Who is the study for?
Adults (18+) with acute myeloid leukemia that's either newly diagnosed, not responding to treatment, or has returned. They must have a specific type of gene (wild-type p53), be able to undergo certain tests, and have an acceptable level of organ function. People can't join if they're on blood thinners, have certain heart conditions or infections, are taking drugs that affect liver enzymes strongly, or if their cancer is a specific subtype (acute promyelocytic leukemia).
What is being tested?
The trial is testing the safety and optimal dose of KRT-232 when combined with decitabine and venetoclax in patients with acute myeloid leukemia.

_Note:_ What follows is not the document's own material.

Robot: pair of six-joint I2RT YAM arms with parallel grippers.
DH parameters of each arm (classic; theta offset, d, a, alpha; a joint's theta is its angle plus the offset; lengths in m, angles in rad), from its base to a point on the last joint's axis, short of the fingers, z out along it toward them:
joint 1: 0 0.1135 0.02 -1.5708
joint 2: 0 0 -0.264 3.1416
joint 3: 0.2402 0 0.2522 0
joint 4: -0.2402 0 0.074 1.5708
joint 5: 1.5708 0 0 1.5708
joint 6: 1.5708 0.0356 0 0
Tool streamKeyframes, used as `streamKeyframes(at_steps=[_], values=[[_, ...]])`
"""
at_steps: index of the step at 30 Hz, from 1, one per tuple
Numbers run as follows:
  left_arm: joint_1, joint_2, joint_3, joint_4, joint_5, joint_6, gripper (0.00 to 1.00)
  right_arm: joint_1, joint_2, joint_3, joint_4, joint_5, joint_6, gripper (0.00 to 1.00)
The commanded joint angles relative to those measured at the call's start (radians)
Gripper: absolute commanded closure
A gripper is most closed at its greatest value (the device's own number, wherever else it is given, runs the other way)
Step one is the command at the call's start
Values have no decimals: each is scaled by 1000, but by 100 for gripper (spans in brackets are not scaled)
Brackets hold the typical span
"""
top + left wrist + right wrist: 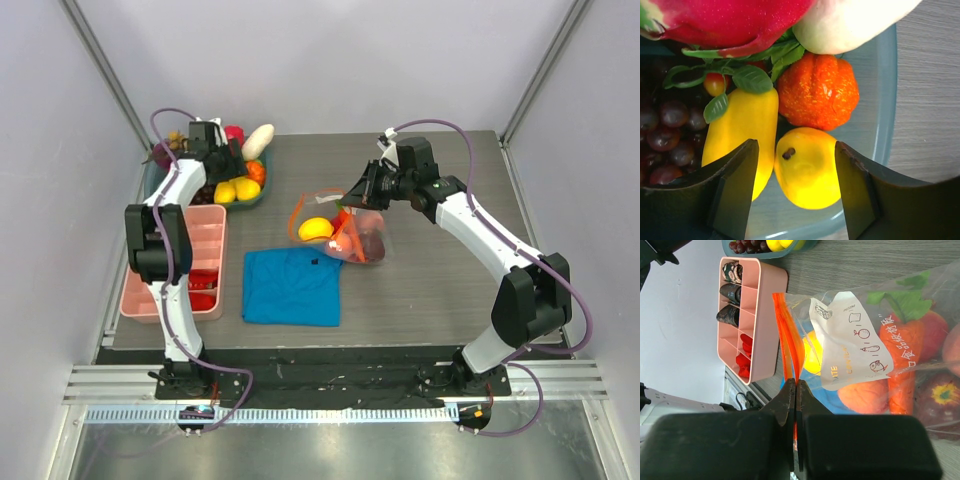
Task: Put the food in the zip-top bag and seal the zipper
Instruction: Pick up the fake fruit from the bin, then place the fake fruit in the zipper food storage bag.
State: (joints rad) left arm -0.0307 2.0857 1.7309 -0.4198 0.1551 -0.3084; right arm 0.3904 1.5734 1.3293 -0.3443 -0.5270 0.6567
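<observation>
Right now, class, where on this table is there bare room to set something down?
Bare: the table right of the zip-top bag, partly under the right arm; the far strip between teal bowl and right gripper; the near patch right of the blue cloth. Crowded: the left side, with bowl, pink tray and left arm.

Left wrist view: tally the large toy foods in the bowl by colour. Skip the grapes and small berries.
Yellow: 2, the long yellow piece and the rounder yellow piece
Orange: 1, the bumpy orange piece
Pink-red: 1, the pink-red piece
Cream-white: 1, the cream-white piece
Total: 5
</observation>
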Motion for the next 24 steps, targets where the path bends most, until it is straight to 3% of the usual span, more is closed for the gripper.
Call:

KRT-232 aims to block enzymes needed for cancer cell growth while the chemotherapy agents work by killing or stopping the spread of cancer cells.
What are the potential side effects?
Possible side effects include reactions at enzyme blocking sites which may affect cell growth elsewhere in the body, typical chemotherapy-related issues like nausea and fatigue, potential impact on blood counts leading to increased infection risk, as well as organ-specific inflammation.
Eligibility Criteria
Inclusion Criteria
You may be eligible if you check “Yes” for the criteria belowSelect...
My leukemia shows more than 20% blasts in my bone marrow or outside of it.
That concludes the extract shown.